# Your instructions
Reproduce word for word the lines between those holding "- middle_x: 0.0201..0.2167" and "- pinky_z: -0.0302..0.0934", inclusive, and nothing else from the data below.

Stored items
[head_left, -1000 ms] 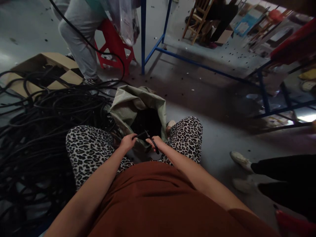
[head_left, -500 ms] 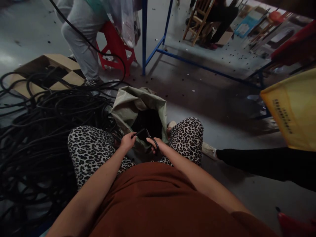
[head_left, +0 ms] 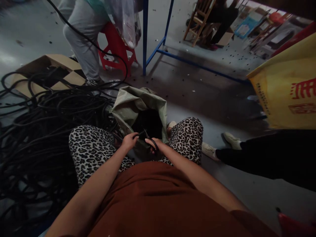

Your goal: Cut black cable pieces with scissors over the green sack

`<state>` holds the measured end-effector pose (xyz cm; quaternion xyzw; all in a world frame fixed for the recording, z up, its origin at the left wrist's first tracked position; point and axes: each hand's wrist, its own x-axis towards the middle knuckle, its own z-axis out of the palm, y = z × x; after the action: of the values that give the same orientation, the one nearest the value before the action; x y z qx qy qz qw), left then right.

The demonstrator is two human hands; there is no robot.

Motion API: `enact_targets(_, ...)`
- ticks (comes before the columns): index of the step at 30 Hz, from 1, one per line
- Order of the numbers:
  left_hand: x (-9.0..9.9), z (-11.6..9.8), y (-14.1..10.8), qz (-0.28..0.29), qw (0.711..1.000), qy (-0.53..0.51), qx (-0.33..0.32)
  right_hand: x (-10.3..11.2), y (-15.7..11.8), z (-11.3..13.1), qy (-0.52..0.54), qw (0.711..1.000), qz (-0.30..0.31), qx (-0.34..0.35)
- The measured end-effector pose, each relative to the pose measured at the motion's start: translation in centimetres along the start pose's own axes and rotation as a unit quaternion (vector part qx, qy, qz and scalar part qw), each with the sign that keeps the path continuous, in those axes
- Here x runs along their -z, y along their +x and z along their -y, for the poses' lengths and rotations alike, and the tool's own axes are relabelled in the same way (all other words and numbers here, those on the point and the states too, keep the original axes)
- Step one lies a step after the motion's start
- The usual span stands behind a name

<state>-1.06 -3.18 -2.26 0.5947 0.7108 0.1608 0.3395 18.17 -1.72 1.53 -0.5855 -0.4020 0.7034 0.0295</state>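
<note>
Over the near side of an open greenish woven sack (head_left: 125, 105), my left hand (head_left: 130, 141) is closed on a thin black strip (head_left: 141, 133) that points right. My right hand (head_left: 156, 144) grips black-handled scissors (head_left: 153, 142), fingers through the loops. Their blades reach up and left, close to the strip's free end; whether they touch it I cannot tell. Dark contents fill the sack's shadowed inside, too dim to make out. The sack stands on the floor between my knees.
Black tubing or cable (head_left: 71, 105) lies heaped at left, beside an open cardboard box (head_left: 63, 61). Ahead stand a red stool (head_left: 113, 49) with a seated person and a blue metal frame (head_left: 145, 39). At right, a person in black trousers stands beside a yellow bag (head_left: 278, 82).
My left hand and the strip have shifted slightly right, and the scissors slightly left, bringing them closer. At right, the yellow bag has swung left and the passer-by's second shoe now shows.
</note>
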Motion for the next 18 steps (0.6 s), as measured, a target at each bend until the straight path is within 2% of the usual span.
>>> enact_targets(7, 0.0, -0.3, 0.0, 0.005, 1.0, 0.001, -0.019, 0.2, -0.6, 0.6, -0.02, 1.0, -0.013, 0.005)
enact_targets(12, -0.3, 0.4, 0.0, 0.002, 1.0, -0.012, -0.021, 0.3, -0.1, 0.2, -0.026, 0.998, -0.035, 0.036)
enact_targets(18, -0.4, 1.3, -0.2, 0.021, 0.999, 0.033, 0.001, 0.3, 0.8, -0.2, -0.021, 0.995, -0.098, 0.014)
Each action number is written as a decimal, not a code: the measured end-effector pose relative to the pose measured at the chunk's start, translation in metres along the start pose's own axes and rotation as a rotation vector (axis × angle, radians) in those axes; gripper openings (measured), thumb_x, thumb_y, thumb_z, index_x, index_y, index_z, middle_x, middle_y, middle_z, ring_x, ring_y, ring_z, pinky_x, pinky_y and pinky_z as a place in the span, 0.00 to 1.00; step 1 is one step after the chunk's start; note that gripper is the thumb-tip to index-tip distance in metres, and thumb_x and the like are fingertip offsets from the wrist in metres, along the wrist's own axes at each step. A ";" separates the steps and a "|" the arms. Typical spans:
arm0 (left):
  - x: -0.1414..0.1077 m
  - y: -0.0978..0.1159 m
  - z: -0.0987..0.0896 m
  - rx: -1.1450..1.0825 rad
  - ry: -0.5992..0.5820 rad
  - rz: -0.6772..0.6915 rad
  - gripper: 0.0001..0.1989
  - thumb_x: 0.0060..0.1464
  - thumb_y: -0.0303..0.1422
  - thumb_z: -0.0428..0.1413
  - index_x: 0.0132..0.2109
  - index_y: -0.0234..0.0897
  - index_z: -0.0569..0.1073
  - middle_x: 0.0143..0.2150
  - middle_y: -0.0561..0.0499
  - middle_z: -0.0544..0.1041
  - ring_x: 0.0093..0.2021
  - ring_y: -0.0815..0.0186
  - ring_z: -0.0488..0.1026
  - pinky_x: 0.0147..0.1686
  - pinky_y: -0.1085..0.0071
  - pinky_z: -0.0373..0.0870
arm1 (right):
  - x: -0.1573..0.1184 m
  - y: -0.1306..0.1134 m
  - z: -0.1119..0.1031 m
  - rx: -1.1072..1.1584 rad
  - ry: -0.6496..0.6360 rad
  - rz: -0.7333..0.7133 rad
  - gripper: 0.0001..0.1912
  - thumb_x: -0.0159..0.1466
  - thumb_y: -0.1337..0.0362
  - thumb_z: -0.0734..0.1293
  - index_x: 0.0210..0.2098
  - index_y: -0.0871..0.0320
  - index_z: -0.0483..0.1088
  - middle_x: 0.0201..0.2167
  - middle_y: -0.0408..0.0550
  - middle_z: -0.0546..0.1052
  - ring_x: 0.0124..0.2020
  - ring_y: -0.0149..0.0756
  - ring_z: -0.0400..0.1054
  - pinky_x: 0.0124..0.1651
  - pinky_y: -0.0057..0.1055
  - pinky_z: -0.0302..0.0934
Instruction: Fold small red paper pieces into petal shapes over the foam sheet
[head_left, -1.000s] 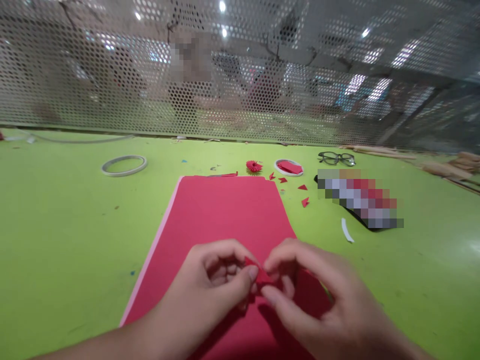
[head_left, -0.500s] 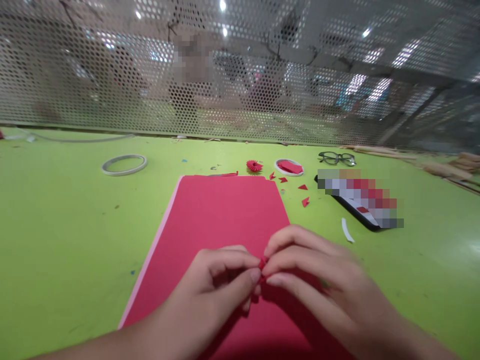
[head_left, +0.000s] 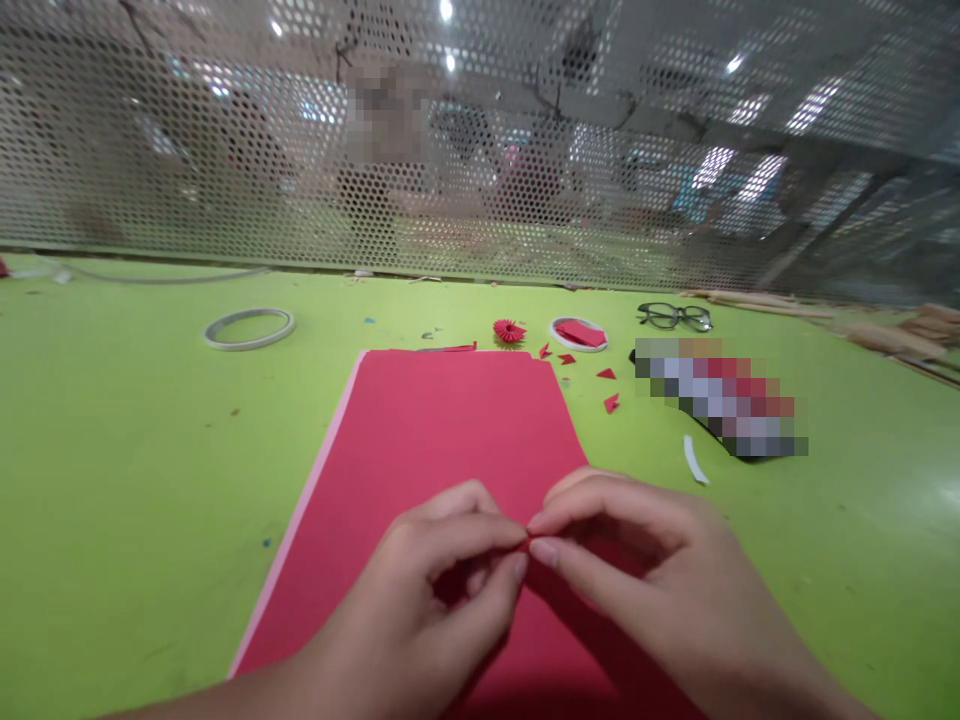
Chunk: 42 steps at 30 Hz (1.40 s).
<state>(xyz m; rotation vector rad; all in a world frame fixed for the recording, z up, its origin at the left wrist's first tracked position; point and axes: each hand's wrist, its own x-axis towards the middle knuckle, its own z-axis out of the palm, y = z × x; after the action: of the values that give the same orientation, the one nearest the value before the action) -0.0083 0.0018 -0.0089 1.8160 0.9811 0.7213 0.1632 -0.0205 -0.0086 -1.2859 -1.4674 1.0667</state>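
Note:
Between my fingertips is a small piece of folded red paper (head_left: pixel 527 544), mostly covered by the fingers. My left hand (head_left: pixel 431 585) pinches it from the left with thumb and forefinger. From the right, the thumb and fingers of my right hand (head_left: pixel 652 560) close on the same piece. Both hands hover over a large red paper sheet (head_left: pixel 457 430), with a pale pink edge along its left side. Beyond the sheet sits a round pleated red paper piece (head_left: pixel 509 332). Several small folded red paper pieces, one of them a triangle (head_left: pixel 606 374), lie to its right.
A white ring (head_left: pixel 577 334) at the back has red paper inside it. Another white ring (head_left: pixel 250 330) lies back left. On the right are eyeglasses (head_left: pixel 675 317), a dark-edged, pixelated flat object (head_left: pixel 716 405) and a white strip (head_left: pixel 694 460). A perforated metal screen (head_left: pixel 225 170) borders the green table.
My right hand has lowered slightly and its fingers have drawn together. The red piece now shows less between my fingertips. The things on the table stay put.

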 end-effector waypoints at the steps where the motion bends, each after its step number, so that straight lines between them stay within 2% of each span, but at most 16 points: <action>1: 0.000 0.000 0.000 0.002 0.044 0.002 0.13 0.55 0.28 0.50 0.26 0.34 0.77 0.24 0.52 0.70 0.25 0.66 0.68 0.25 0.73 0.65 | 0.000 0.000 0.001 0.024 0.010 0.028 0.07 0.57 0.71 0.70 0.27 0.52 0.77 0.26 0.38 0.80 0.30 0.30 0.73 0.35 0.22 0.68; 4: 0.000 0.001 -0.001 -0.024 0.127 -0.017 0.11 0.53 0.27 0.53 0.26 0.35 0.76 0.23 0.53 0.72 0.24 0.68 0.69 0.25 0.75 0.66 | -0.001 0.001 0.003 0.198 0.018 0.193 0.04 0.55 0.69 0.73 0.27 0.52 0.78 0.25 0.39 0.81 0.28 0.28 0.75 0.32 0.20 0.69; 7: -0.001 0.001 -0.003 -0.068 0.128 -0.010 0.11 0.54 0.27 0.54 0.26 0.36 0.76 0.24 0.53 0.75 0.25 0.68 0.72 0.26 0.76 0.68 | -0.002 0.004 0.004 0.427 -0.019 0.336 0.03 0.54 0.68 0.76 0.26 0.54 0.79 0.22 0.39 0.82 0.26 0.27 0.77 0.31 0.17 0.70; 11: -0.003 0.000 -0.003 -0.085 0.107 0.053 0.11 0.56 0.26 0.53 0.26 0.36 0.75 0.25 0.51 0.77 0.26 0.67 0.74 0.28 0.76 0.70 | -0.004 0.006 0.003 0.580 -0.075 0.350 0.04 0.56 0.69 0.76 0.26 0.55 0.80 0.21 0.40 0.83 0.25 0.24 0.77 0.30 0.12 0.68; 14: -0.007 0.000 -0.003 -0.027 0.143 0.139 0.11 0.56 0.25 0.52 0.27 0.36 0.74 0.24 0.51 0.77 0.25 0.67 0.73 0.26 0.75 0.70 | -0.005 0.006 0.002 0.608 -0.083 0.303 0.04 0.56 0.68 0.77 0.27 0.54 0.80 0.21 0.40 0.83 0.25 0.25 0.78 0.30 0.14 0.70; 18: -0.010 -0.001 -0.002 0.008 0.197 0.216 0.09 0.55 0.23 0.53 0.30 0.35 0.74 0.25 0.52 0.75 0.25 0.67 0.74 0.25 0.76 0.71 | -0.008 -0.003 0.008 0.541 0.025 0.224 0.07 0.51 0.71 0.77 0.24 0.53 0.79 0.21 0.41 0.82 0.26 0.31 0.79 0.31 0.20 0.73; 21: -0.010 -0.004 -0.001 0.002 0.208 0.256 0.08 0.56 0.22 0.54 0.31 0.36 0.75 0.26 0.53 0.76 0.26 0.69 0.74 0.27 0.78 0.72 | -0.010 -0.010 0.012 0.474 0.118 0.181 0.10 0.49 0.74 0.75 0.22 0.51 0.78 0.22 0.38 0.81 0.26 0.28 0.77 0.32 0.18 0.73; 24: -0.010 -0.007 0.000 0.016 0.224 0.317 0.09 0.57 0.21 0.55 0.32 0.38 0.74 0.27 0.55 0.76 0.26 0.71 0.73 0.27 0.80 0.70 | -0.011 -0.013 0.010 0.302 0.163 0.033 0.11 0.49 0.75 0.73 0.22 0.51 0.77 0.23 0.38 0.80 0.27 0.29 0.76 0.32 0.19 0.72; 26: -0.011 -0.008 0.001 0.050 0.237 0.338 0.10 0.56 0.20 0.55 0.31 0.39 0.73 0.26 0.56 0.74 0.25 0.71 0.71 0.25 0.80 0.69 | -0.011 -0.012 0.006 0.155 0.160 -0.063 0.08 0.50 0.72 0.75 0.24 0.52 0.77 0.24 0.42 0.80 0.29 0.35 0.77 0.32 0.25 0.74; 29: -0.013 -0.011 0.004 0.095 0.289 0.392 0.11 0.54 0.18 0.54 0.31 0.39 0.72 0.24 0.57 0.72 0.23 0.72 0.69 0.23 0.79 0.66 | -0.010 -0.009 0.000 0.006 0.124 -0.120 0.03 0.54 0.63 0.76 0.27 0.52 0.78 0.24 0.47 0.80 0.31 0.43 0.78 0.31 0.33 0.75; 31: -0.014 -0.013 0.006 0.078 0.331 0.446 0.11 0.55 0.18 0.54 0.33 0.39 0.73 0.24 0.57 0.71 0.23 0.73 0.69 0.23 0.80 0.65 | -0.010 -0.009 -0.001 -0.051 0.107 -0.137 0.04 0.55 0.60 0.76 0.29 0.51 0.79 0.24 0.48 0.80 0.31 0.45 0.78 0.30 0.34 0.75; 33: -0.015 -0.014 0.007 0.069 0.345 0.439 0.11 0.56 0.18 0.55 0.34 0.40 0.73 0.26 0.57 0.72 0.24 0.73 0.69 0.23 0.80 0.65 | -0.010 -0.011 -0.002 -0.097 0.091 -0.149 0.04 0.55 0.59 0.75 0.30 0.50 0.80 0.24 0.48 0.80 0.30 0.46 0.78 0.30 0.35 0.75; 38: -0.016 -0.014 0.006 0.082 0.316 0.414 0.12 0.56 0.17 0.56 0.36 0.41 0.75 0.28 0.56 0.73 0.27 0.72 0.72 0.27 0.80 0.68 | -0.012 -0.017 -0.001 -0.218 0.073 -0.224 0.03 0.57 0.64 0.73 0.30 0.49 0.78 0.24 0.47 0.80 0.28 0.45 0.77 0.29 0.35 0.74; 42: -0.016 -0.013 0.004 0.051 0.329 0.411 0.14 0.55 0.17 0.57 0.39 0.42 0.78 0.29 0.56 0.75 0.28 0.72 0.74 0.28 0.81 0.70 | -0.013 -0.016 -0.001 -0.249 0.086 -0.340 0.11 0.59 0.74 0.69 0.29 0.49 0.74 0.24 0.40 0.81 0.25 0.34 0.75 0.30 0.26 0.72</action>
<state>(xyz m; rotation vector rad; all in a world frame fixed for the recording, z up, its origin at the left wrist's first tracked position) -0.0176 -0.0106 -0.0229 2.0082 0.8415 1.2893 0.1614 -0.0353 0.0062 -1.1776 -1.7175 0.6134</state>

# Response
  - middle_x: 0.0201..0.2167
  - middle_y: -0.0408..0.0550
  - middle_z: -0.0546..0.1052
  - ring_x: 0.0124..0.2020
  - ring_y: -0.0149..0.0756
  - ring_z: -0.0400..0.1054
  - pinky_x: 0.0124..0.1651
  - pinky_y: -0.0057..0.1055
  - pinky_z: -0.0302..0.0934

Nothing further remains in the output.